I encountered this issue while working with reax potential. File with complete error message is attached, also the scripts causing it. The file names are explicit.
All scripts are working on lmp_serial and lmp_kokkos_mpi_only.
SCRIPT FILE DESCRIPTION
Randomly creating atoms in the simulation box is causing error. ( in.not_working_random_O_test)
Simulating an off-center (in relation with simulation box) silicon cluster is causing same error. (in.not_working_Si_cluster)
Simulating a centered silicon cluster is working. (in.working_Si_cluster)
Simulation with entire box occupied by silicon lattice is working. (script file not attached)
First, a correction: the Si cluster had to be zero-centered in order to
work, NOT simulation-box-centered as stated in my first email.
After applying the patches, simulations with randomly generated atoms
work, and the error generated by in.not_working_Si_cluster has changed
in:
"Cuda const random access View using Cuda texture memory requires Kokkos
to allocate the View's memory[ServerS:08920]". Complete error message is
attached.
Also, an update of conditions triggering the error: if the cluster is
centered in (16 16 17) or less, the simulation works; if the cluster is
centered in (16 17 17) or higher, the error occurs.

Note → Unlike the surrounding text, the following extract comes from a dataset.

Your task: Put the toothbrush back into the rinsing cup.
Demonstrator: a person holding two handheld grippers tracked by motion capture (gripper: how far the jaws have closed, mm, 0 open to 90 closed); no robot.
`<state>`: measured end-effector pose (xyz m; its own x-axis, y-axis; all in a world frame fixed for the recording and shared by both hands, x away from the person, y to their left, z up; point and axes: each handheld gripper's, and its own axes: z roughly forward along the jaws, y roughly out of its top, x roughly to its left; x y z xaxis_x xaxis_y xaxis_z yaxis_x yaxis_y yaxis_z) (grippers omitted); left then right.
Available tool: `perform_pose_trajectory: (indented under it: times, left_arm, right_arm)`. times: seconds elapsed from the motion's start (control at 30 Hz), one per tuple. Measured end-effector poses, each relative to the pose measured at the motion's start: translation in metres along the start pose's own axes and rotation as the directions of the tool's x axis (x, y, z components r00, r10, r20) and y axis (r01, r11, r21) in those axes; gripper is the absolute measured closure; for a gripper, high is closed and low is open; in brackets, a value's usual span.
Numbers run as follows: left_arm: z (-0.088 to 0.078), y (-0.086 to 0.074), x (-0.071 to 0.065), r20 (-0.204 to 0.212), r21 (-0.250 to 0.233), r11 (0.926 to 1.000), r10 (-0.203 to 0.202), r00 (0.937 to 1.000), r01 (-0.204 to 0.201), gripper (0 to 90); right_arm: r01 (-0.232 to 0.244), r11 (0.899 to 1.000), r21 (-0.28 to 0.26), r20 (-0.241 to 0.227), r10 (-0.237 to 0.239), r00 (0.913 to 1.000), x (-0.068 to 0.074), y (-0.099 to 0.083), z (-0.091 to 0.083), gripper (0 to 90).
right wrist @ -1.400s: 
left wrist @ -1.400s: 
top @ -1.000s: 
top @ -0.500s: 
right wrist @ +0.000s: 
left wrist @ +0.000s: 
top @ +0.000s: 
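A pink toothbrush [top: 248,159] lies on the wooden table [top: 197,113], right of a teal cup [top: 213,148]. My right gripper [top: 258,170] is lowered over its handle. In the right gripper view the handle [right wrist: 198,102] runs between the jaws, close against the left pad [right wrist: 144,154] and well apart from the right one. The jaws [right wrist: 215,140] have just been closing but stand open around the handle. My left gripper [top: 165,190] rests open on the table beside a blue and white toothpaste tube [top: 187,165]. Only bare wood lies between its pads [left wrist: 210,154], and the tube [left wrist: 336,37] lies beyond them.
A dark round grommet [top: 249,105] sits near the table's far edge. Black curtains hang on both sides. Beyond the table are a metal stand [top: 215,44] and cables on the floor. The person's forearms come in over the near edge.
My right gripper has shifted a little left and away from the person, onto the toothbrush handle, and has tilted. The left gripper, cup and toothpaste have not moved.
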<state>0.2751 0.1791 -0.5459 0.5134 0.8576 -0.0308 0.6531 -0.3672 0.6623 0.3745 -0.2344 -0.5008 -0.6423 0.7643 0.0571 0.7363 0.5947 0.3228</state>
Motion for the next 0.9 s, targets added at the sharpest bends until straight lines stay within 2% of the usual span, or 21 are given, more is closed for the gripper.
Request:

mpirun -np 8 ./lammps-16Mar18/src/lmp_kokkos_cuda_mpi -in in.not_working_Si_cluster -k on g 8 -sf kk
or
mpirun ./lammps-16Mar18/src/lmp_kokkos_cuda_mpi -in in.not_working_Si_cluster -k on g 8 -sf kk //this launches 1 process for each core= 20 processes
WORKS when:
mpirun -np 1 ./lammps-16Mar18/src/lmp_kokkos_cuda_mpi -in in.not_working_Si_cluster -k on g 8 -sf kk
or
./lammps-16Mar18/src/lmp_kokkos_cuda_mpi -in in.not_working_Si_cluster -k on g 1 -sf kk
mpirun -np 8 ./lammps-16Mar18/src/lmp_kokkos_cuda_mpi -in
in.not_working_Si_cluster -k on g 8 -sf kk
or
mpirun ./lammps-16Mar18/src/lmp_kokkos_cuda_mpi -in
in.not_working_Si_cluster -k on g 8 -sf kk //this launches 1 process for
each core= 20 processes
Doing this makes no sense. Your input is tiny. Even running with 1 Gpu is slower than running the same on a decent CPU. When using more Mpi tasks, most will get with standard domain decomposition empty volumes.
@45000 atoms (60 angstrom radius) cluster, 1000 steps, mpirun -np 8 => 30 sec total wall time, while mpirun -np 1 => 50 sec total wall time. almost double... see the attached file.